One Sister Disappears. One Never Stops Looking. Read an Excerpt from Things Don't Break on Their Own (Exclusive) 

In Sarah Easter Collins' new thriller, one sister's abduction shadows the rest of the other's life — until one fateful dinner party

Things Don't Break on Their Own: A Novel Book by Sarah Easter Collins
'Things Don't Break on Their Own' by Sarah Easter Collins. Photo:

Crown Publishing; Bella West Photography

Willa's sister disappeared without a trace 25 years ago, and it's haunted her ever since. She sees her sister everywhere, and is convinced she's still alive — especially since the police never found her body. Then, when an old flame throws a dinner party, Willa assumes it'll be just another get-together. But you know what they say about assumptions.

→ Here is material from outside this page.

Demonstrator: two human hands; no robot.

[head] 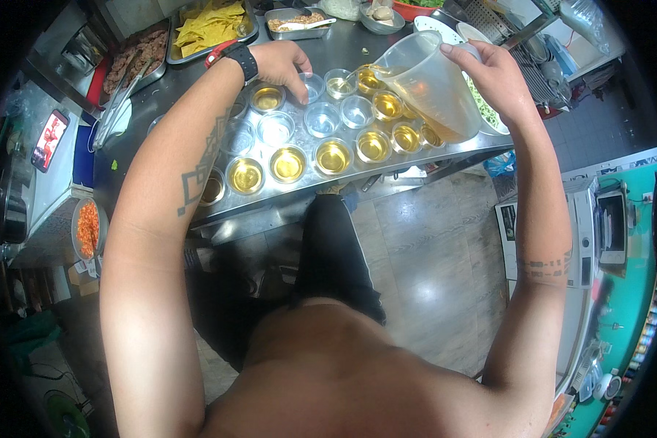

That's the premise of Things Don't Break On Their Own by Sarah Easter Collins, out July 16 from Crown, an imprint of Penguin Random House. Read an exclusive excerpt below — and consider it an appetizer.

Things Don't Break on Their Own: A Novel Book by Sarah Easter Collins
'Things Don't Break on Their Own'.

Crown Publishing

When Michael arrives, I watch the warmth of the sibling hug he shares with Robyn with no small pang. All that understanding, I think, all that shared history. All those strong, unspoken bonds. The tsunami of grief I once felt for Laika’s absence is more like a quiet wave these days, something that resides deep inside me, lapping somewhere at the edges of my mind. It’s been so long, but it’s there.

It’s always, always there.

Michael hugs me too; I’ve known him for years. Then I turn to meet his girlfriend, Liv, biting my lip as some secret part of me steps forward. Get a grip, I tell myself, this is Michael’s girlfriend. But the thing is, Liv is a very attractive woman. She barely needs the touch of eyeliner that outlines her eyes; she’s just one of those women who is startlingly beautiful in a completely natural, unstudied way.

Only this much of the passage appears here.